New Covid strain: UP trying to trace UK returnees amid switched-off phone hurdle

Passenger flights between India and the United Kingdom have been suspended from Wednesday till December 31 or till further orders in the wake of the emergence of the mutated strain.
Representational Image. (Photo | AP)
Representational Image. (Photo | AP)

LUCKNOW: UP Health officials are finding it difficult to connect to those who have recently returned from the UK as many of them have switched off their mobile phones.

Earlier, CM Yogi Adityanath had issued a directive to screen passengers who had come to the state from abroad between November 25 and December 8. However, later the orders were issued to conduct compulsory RT PCR tests of all those who had come to the state after December 9.

Notably, India has suspended passenger flights to and from the UK from Wednesday till December 31 or till further orders in the wake of the emergence of the mutated strain of the virus.

The centre had also alerted the states and asked them to ensure that all those who have come from the UK should undergo strict screening coupled with RT-PCR test to ascertain their covid status.

However, treading cautiously, UP government has asked the state health department to list the passengers coming not only from the UK but entire Europe after December 9.

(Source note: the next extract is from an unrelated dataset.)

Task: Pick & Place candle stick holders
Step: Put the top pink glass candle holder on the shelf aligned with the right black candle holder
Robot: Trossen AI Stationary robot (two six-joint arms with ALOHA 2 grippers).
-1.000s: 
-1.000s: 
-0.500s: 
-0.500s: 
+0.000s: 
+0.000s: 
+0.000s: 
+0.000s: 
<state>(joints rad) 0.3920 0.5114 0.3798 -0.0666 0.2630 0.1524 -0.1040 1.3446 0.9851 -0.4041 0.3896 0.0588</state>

The state government has issued directives to authorities concerned to screen the passengers from the UK and other European countries through RT-PCR test and keep them under surveillance under home quarantine for 10 days even if they test negative for the coronavirus.

In case anyone is found COVID-19 positive, he/she would be kept in isolation in a separate unit of an institutional facility.

According to Lucknow Chief Medical Officer (CMO) Dr Sanjay Bhatnagar, the Central government had already provided a list of those returning from the UK to Uttar Pradesh. Around four dozen such passengers figured on the list. They had arrived in the state from the UK since November 24. However, the list only mentions their name and phone number.

Sources in the health department claimed that efforts were on to contact the passengers but the majority have switched off their phones. “A number of them have been traced and efforts are on to get in touch with others,” the CMO said.

Meanwhile, the state health department had sounded an alert in all the states. “Phone calls to most of the mobile numbers are either not being received or are switched off,” said a senior official.

“We have to remain alert keeping in mind the new strain of coronavirus. All those who came to the state from abroad between November 25 and December 8 should be tested and compulsory RT-PCR test should be done for those coming after December 9,” the chief minister was quoted as saying in a statement.